11. Dans son arrêt au principal, la Cour s’est exprimée ainsi : « vu la violation constatée de l’article 1 du Protocole no 1 à la Convention, la meilleure forme de réparation dans cette affaire consisterait dans la restitution du bien en question par l’Etat, ainsi qu’ordonnée par le jugement définitif du 14 mars 1994 » (Segal précité, § 55).
12. La Cour relève que, le 12 novembre 2002, la requérante s’est vu restituer l’ensemble de son immeuble, à l’issue d’une demande fondée sur la loi no 10/2001. Elle note par ailleurs qu’après le 12 janvier 1996, la requérante a pu jouir de facto d’une partie de son bien, qu’elle avait continué d’occuper en dépit de l’arrêt de la Cour suprême de Justice faisant droit au recours en annulation du procureur général.
13. Nonobstant l’évolution positive enregistrée, en l’espèce, après l’arrêt au principal, la Cour considère que les événements en cause, qui l’avaient amenée à conclure, à l’unanimité, le 17 décembre 2002, à une double violation de l’article 6 § 1 de la Convention et à la violation de l’article 1 du Protocole no 1, ont entraîné des ingérences graves dans les droits de la requérante au respect de son bien, à un tribunal et à un procès équitable, que le simple constat de violation ne saurait suffisamment compenser.

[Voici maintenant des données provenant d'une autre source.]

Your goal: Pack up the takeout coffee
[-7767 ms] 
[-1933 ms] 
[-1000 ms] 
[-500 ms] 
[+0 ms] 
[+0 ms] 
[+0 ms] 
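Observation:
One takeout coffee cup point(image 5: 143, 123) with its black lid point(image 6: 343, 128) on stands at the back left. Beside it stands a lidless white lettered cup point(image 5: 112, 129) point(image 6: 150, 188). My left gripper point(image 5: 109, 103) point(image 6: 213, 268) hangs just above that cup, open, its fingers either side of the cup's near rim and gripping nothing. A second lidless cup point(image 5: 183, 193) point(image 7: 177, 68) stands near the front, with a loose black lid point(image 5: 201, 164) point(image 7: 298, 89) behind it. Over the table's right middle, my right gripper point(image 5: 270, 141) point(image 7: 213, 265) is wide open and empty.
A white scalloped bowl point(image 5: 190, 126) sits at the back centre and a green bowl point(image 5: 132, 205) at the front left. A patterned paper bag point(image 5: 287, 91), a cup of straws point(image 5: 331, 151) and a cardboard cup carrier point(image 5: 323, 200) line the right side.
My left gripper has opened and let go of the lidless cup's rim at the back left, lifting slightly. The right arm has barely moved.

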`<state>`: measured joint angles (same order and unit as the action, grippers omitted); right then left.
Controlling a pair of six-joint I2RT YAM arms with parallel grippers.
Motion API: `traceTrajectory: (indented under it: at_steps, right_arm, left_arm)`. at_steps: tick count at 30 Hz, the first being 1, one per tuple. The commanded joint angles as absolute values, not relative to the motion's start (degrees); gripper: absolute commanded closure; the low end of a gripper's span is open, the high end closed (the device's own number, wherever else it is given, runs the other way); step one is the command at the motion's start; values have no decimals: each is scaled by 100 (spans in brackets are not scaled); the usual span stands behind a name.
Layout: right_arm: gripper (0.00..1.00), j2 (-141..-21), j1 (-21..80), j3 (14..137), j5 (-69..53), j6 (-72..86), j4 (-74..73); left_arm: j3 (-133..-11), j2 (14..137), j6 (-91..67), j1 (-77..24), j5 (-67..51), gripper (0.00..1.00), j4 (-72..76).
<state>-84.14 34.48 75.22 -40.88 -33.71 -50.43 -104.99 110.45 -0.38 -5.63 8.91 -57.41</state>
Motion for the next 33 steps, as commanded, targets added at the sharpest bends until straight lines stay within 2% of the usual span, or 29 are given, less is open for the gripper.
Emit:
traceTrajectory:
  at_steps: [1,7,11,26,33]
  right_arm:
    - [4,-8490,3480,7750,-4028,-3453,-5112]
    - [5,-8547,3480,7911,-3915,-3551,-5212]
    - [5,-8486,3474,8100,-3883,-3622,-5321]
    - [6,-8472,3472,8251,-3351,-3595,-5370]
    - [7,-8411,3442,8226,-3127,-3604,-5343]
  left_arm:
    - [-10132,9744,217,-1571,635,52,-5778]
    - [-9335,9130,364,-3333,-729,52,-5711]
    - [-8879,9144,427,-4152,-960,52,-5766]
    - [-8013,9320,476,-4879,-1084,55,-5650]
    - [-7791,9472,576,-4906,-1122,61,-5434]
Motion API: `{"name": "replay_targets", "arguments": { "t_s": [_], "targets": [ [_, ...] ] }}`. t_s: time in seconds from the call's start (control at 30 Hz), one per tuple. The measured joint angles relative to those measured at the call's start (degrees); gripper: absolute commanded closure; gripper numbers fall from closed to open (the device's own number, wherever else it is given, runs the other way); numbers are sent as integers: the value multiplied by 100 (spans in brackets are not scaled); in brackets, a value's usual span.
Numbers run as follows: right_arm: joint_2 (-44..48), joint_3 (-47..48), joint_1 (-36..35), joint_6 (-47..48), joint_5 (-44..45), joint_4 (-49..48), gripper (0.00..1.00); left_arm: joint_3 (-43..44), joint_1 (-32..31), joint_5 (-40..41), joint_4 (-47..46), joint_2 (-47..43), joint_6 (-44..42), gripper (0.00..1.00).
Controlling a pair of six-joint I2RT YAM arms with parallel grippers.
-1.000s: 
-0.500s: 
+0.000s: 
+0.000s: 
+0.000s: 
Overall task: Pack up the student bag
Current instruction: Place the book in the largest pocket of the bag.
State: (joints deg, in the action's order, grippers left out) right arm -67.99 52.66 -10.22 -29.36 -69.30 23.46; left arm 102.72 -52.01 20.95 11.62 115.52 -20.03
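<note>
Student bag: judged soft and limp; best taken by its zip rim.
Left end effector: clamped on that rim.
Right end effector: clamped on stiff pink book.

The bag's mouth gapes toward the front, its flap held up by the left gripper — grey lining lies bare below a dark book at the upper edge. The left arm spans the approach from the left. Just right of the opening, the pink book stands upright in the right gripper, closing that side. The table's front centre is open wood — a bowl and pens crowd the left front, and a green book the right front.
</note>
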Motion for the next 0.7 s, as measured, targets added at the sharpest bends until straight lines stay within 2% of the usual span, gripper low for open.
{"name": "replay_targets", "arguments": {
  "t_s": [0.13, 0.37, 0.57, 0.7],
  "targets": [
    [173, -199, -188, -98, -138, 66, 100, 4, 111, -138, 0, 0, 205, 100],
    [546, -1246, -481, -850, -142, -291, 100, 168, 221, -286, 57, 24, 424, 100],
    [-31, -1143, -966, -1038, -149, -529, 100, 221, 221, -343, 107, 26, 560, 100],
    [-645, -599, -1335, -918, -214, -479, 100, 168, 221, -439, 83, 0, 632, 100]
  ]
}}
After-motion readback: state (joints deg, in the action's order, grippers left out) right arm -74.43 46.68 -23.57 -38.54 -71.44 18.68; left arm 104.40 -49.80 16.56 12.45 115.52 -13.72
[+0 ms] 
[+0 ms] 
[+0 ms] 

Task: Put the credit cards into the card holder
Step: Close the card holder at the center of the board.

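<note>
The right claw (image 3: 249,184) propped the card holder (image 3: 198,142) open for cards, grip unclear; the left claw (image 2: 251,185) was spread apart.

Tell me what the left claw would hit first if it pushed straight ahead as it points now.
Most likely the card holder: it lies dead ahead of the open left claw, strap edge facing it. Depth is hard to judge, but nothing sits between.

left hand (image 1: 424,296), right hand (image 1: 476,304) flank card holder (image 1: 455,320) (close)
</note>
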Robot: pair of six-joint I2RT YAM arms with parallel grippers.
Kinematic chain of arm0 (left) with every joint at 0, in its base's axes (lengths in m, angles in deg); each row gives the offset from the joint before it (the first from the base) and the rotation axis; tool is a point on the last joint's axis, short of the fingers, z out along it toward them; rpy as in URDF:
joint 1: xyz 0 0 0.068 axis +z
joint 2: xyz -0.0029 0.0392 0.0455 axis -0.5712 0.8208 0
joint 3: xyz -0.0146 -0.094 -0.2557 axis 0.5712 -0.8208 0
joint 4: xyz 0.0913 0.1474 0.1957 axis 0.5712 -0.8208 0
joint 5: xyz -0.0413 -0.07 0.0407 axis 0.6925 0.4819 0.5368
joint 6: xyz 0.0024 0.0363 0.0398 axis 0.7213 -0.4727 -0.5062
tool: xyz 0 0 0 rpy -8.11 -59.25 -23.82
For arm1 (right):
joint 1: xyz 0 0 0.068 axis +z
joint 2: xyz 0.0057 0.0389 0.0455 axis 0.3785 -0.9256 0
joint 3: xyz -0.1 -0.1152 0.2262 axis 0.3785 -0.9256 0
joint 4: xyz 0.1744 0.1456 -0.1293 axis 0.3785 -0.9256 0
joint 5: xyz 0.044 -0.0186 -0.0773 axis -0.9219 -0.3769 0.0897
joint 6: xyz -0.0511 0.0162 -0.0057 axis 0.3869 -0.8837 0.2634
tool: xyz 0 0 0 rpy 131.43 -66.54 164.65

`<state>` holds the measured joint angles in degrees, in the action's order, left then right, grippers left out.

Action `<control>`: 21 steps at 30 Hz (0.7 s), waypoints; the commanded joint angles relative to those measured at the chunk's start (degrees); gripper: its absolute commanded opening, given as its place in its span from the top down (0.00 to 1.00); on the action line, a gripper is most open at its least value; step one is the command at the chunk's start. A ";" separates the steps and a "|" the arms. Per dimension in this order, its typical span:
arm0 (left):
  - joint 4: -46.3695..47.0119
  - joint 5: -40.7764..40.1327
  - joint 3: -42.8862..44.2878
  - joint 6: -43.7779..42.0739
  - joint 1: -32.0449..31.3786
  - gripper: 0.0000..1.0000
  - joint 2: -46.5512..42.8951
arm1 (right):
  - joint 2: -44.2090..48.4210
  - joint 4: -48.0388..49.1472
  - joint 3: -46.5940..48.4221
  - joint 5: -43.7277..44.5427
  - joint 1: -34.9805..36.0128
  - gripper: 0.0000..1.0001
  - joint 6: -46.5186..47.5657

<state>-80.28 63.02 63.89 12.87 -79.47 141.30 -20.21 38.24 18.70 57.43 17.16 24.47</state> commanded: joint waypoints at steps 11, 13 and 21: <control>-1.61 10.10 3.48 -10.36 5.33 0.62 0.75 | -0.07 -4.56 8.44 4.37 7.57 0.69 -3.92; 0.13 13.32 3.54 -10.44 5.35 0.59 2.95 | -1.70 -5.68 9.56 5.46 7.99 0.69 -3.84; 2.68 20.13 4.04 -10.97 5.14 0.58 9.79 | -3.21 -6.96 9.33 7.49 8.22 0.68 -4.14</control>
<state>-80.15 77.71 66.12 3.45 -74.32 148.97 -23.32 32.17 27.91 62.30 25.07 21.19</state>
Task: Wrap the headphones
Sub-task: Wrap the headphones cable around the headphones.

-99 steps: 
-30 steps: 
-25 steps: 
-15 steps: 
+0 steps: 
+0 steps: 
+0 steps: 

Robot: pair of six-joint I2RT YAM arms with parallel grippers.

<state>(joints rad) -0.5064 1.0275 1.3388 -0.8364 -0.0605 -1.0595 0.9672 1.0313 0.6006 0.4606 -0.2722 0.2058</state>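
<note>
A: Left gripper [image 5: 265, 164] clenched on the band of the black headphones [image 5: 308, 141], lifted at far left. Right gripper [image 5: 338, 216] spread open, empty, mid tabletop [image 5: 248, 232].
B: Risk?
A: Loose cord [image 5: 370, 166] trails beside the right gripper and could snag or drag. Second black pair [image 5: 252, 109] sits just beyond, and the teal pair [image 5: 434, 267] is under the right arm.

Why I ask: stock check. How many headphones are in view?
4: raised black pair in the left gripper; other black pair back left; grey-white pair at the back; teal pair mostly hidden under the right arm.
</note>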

Les sommes réclamées sont toutefois exagérées.
14. Eu égard à l’ensemble des éléments se trouvant en sa possession et statuant en équité, comme le veut l’article 41 de la Convention, elle décide de lui allouer 3 000 EUR, toutes causes de préjudices confondues.
B. Frais et dépens
15. La requérante demande le remboursement des 1 000 EUR représentant les honoraires de ses avocats et les frais encourus, notamment, pour faire quantifier, par des experts, le montant des préjudices subis.
16. La Cour a apprécié la demande à la lumière des principes se dégageant de sa jurisprudence (arrêts Nikolova c. Bulgarie [GC], no 31195/96, § 79, CEDH 1999-II, Öztürk c. Turquie [GC], no 22479/93, § 83, CEDH 1999-VI, et Witold Litwa c. Pologne, no 26629/95, § 88, CEDH 2000-III).
17. Appliquant ces critères à la présente espèce et statuant en équité, la Cour juge raisonnable d’allouer à l’intéressée 600 EUR pour ses frais et dépens.
C. Intérêts moratoires
18. La Cour juge approprié de baser le taux des intérêts moratoires sur le taux d’intérêt de la facilité de prêt marginal de la Banque centrale européenne majoré de trois points de pourcentage.
PAR CES MOTIFS, LA COUR, À L’UNANIMITÉ,
1. Dit
a) que l’Etat défendeur doit verser à la requérante, dans les trois mois à compter du jour où l’arrêt sera devenu définitif conformément à l’article 44 § 2 de la Convention, 3 000 (trois mille) euros pour dommage matériel et moral et 600 (six cents) euros pour frais et dépens, plus tout montant pouvant être dû à titre d’impôt sur lesdites sommes ;
b) que ces sommes sont à convertir en lei roumains au taux de change applicable à la date du versement ;
c) qu’à compter de l’expiration dudit délai et jusqu’au versement, ces montants seront à majorer d’un intérêt simple à un taux égal à celui de la facilité de prêt marginal de la Banque centrale européenne applicable pendant cette période, augmenté de trois points de pourcentage ;
2. Rejette la demande de satisfaction équitable pour le surplus.
Fait en français, puis communiqué par écrit le 27 juillet 2004 en application de l’article 77 §§ 2 et 3 du règlement.